***** INPUT *****
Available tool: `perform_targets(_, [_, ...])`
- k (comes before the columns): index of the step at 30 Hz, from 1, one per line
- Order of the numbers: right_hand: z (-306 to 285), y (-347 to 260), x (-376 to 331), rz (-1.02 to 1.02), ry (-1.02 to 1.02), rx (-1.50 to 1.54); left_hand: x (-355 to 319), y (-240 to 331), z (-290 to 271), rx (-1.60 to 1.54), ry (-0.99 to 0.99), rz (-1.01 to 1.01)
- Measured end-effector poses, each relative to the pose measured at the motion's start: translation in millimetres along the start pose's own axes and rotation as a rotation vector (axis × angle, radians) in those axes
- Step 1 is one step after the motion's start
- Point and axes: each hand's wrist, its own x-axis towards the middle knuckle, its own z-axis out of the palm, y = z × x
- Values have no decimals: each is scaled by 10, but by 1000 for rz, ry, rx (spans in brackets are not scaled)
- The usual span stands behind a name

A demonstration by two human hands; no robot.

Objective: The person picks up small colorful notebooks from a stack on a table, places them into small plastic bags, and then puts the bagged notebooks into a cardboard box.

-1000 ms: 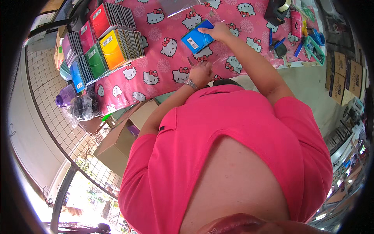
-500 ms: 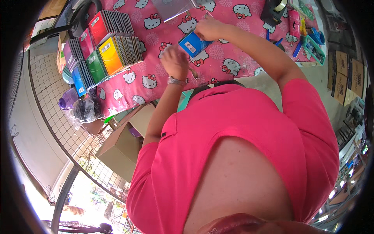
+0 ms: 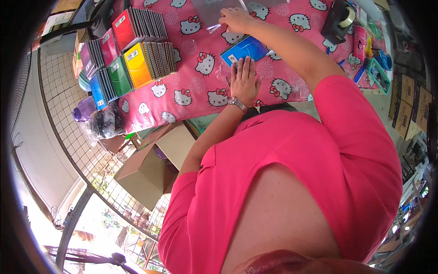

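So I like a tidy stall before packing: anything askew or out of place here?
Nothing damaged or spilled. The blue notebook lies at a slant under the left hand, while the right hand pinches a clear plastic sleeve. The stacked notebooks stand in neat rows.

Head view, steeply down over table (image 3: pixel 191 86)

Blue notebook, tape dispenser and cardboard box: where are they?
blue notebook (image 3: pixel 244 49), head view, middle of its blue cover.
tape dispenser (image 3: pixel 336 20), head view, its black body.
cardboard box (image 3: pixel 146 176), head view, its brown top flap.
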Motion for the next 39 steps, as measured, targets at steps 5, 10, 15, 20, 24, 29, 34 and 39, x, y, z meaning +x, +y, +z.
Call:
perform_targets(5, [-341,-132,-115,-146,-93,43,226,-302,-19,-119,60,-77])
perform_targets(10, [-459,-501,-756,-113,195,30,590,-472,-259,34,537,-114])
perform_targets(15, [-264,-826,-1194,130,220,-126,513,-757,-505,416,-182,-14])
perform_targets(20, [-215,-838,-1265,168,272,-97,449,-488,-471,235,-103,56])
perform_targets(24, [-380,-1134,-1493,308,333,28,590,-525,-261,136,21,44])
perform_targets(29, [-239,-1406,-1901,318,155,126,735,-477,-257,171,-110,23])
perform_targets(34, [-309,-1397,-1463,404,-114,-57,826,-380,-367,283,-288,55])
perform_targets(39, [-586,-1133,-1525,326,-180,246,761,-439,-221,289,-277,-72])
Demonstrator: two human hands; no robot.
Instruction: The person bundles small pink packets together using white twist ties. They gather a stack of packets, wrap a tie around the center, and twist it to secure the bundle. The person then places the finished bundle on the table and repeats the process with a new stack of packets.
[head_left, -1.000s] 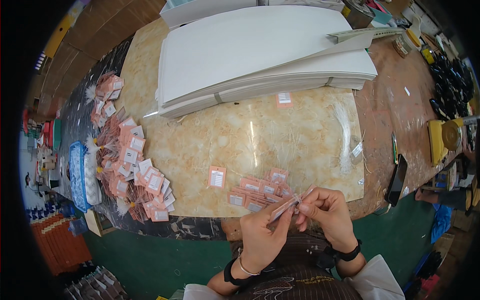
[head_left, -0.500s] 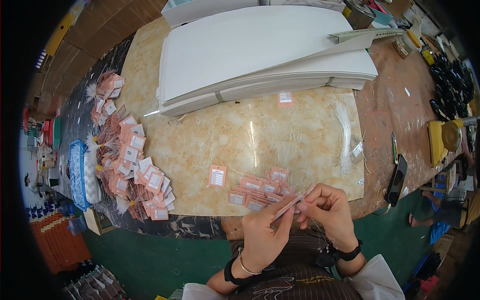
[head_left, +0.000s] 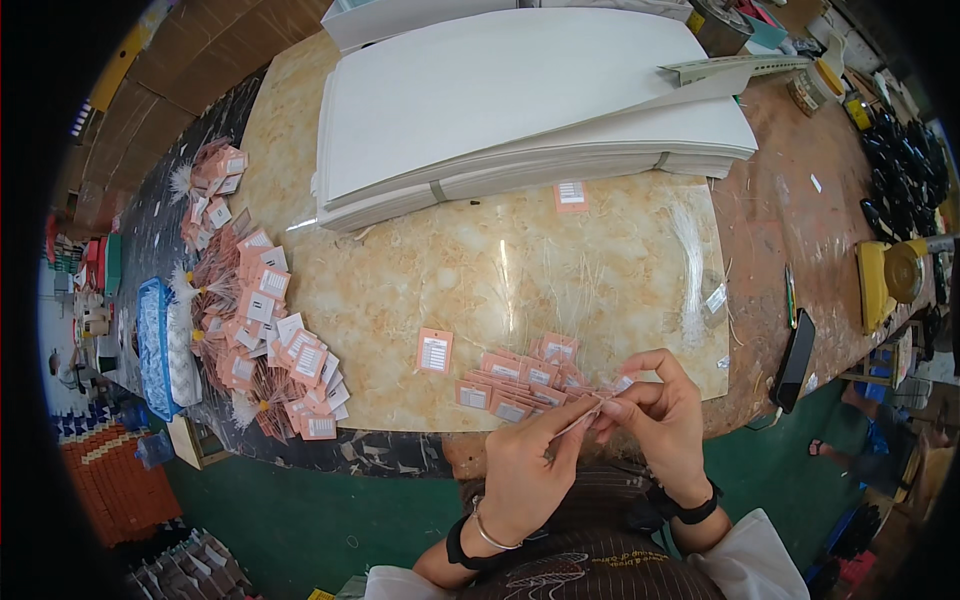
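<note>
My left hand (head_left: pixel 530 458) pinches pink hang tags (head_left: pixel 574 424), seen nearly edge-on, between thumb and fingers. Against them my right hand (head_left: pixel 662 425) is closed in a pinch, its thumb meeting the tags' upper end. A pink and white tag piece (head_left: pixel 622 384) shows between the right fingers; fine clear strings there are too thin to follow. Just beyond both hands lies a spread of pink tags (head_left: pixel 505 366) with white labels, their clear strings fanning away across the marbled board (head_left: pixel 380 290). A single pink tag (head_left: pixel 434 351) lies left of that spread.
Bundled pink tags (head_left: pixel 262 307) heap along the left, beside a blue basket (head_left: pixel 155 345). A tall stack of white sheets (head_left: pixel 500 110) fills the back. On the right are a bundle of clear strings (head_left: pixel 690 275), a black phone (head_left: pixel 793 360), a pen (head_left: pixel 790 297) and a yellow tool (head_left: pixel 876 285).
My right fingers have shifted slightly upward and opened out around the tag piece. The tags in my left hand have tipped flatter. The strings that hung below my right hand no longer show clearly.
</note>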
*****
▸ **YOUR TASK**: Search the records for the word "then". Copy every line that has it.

▸ **REPLY TO THE EXERCISE**:
Objective: The person picks up small colorful notebooks from a stack on a table, places them into small plastic bags, and then puts the bagged notebooks into a cardboard box.
Instruction: The person bundles small pink packets together using white twist ties. They gather a stack of packets, wrap a tie around the center, and twist it to secure the bundle. The person then places the finished bundle on the table and repeats the process with a new stack of packets.

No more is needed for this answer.